Augmented Reality with NyARToolkit, OpenCV & OpenGL

arHi

I have been playing around with NyARToolkit's CPP implementation in the last week, and I got some nice results. I tried to keep it as "casual" as I could and not get into the crevices of every library, instead, I wanted to get results and fast.

First, NyARToolkit is a derivative of the wonderful ARToolkit by the talented people @ HIT Lab NZ & HIT Lab Uni of Washington. NyARToolkit however was ported to many other different platforms, like Java, C# and even Flash (Papervision3D?), and in the process making it object oriented, instead of ARToolkit procedural approach. NyARToolkit have made a great job, so I decided to build from there.

NyART don't provide any video capturing, and no 3D rendering in their CPP implementation (they do in the other ports), so I set out to build it on my own. OpenCV is like a second language to me, so I decided to take its video grabbing mechanism wrapper for Win32. For 3D rendering I used the straightforward GLUT library which does an excellent job ridding the programmer from all the Win#@$#@ API mumbo-jumbo-CreateWindowEx crap.

So let's dive in....

Couple of steps needed to be done:

  1. [Preprocessing - calibrating camera...]
  2. Initialize stuff & grab video.
  3. Use NyART to detect marker and get exrinsic camera parameters.
  4. "Calibrate" 3D world to fit camera.
  5. Draw 3D scene on-top of video input.

Initialization: easy...

I used cvCapture & cvGrabFrame, this is extremely easy. However, the frames in Win environment are always grabbed up side down. So we need to take care of image->origin.

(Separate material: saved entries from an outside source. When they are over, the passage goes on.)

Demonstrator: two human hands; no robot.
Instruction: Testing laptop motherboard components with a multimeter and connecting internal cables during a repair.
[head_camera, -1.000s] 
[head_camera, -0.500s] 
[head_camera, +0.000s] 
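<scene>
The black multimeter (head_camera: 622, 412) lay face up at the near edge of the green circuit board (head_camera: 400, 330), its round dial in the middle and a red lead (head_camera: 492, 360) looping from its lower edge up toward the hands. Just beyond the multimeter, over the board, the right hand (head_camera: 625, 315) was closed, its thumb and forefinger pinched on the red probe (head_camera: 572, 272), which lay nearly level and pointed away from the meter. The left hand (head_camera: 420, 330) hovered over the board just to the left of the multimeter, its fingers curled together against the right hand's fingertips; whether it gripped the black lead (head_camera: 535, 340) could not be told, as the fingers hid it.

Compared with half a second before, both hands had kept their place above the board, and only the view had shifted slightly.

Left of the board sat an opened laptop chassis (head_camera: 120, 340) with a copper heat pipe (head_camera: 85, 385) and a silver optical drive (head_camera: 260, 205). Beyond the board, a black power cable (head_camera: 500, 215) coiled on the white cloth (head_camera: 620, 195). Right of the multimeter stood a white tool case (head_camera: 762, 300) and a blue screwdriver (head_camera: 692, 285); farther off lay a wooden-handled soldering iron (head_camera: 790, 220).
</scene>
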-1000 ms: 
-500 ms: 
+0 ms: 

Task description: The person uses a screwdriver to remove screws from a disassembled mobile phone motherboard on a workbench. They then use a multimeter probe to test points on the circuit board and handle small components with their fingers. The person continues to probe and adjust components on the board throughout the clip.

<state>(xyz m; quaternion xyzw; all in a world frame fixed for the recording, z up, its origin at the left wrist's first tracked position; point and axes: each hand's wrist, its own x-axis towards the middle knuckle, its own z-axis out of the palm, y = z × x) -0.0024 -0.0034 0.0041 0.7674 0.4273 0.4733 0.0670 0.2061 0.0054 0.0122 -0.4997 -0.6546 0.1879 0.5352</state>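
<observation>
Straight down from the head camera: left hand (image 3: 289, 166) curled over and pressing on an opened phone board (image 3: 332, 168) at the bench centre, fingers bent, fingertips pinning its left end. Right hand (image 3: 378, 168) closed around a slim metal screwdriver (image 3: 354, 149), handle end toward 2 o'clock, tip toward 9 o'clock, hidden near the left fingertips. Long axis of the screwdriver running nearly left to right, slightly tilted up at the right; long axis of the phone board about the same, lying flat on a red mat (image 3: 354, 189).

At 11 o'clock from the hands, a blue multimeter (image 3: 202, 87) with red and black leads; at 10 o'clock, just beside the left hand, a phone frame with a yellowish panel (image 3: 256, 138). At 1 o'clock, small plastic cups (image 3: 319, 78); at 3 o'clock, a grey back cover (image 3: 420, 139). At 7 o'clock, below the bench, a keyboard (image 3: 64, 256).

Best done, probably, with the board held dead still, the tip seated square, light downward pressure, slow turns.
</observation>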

capture = cvCaptureFromCAM('0');
cvNamedWindow("input");

	frame = cvQueryFrame( capture );
	if( frame ) {
		if(ra == NULL) {
			ra = new NyARRgbRaster_BGRA(frame->width, frame->height);
			ap.changeScreenSize(frame->width, frame->height);
			ar = new NyARSingleDetectMarker(ap, code, 80.0);
			code=NULL;
			ar->setContinueMode(false);

			arglCameraFrustumRH(ap,1.0,100.0,camera_proj);
		}

		if( !image )
		{
			CvSize s = cvGetSize(frame);
			image = cvCreateImage(s , 8, 3 );
			image->origin = frame->origin;
			bgra_img = cvCreateImage(s,8,4);
			bgra_img->origin = frame->origin;
			gray = cvCreateImage(s,8,1);
			gray->origin = frame->origin;
			flipped = cvCreateImage(s,8,3);
			ra->setBuffer((NyARToolkitCPP::NyAR_BYTE_t*)bgra_img->imageData);
		}
		win_w = frame->width;
		win_h = frame->height;
	}

I use 4 IplImages:

  1. frame buffer (3 channels),
  2. flipped (3 channels), which is the properly aligned frame to be used as the background for the OpenGL scene
  3. grayscale (1 channel), which provides beter results for marker detecting,
  4. And - bgra image (4 channels), to align with NyART's BGRA raster

Note that I can only initialize NyARRgbRaster_BGRA & NyARSingleDetectMarker after grabbing the first frame, as I need the width & height of the video stream. You can bypass this by querying the CvCapture object directly.

Also, note the shared buffer between the RGBA raster and bgra_image. I say that shared buffers are very helpful, sparing all the useless bit shuffling... you should try and use them if you can.

Another thing to notice is the loading of the camera matrix by using ARToolkit's arglCameraFrustumRH function. NyART also has this function, but I used the more native version by ARTk as it uses float[] and not float*, which is easier to handle and debug.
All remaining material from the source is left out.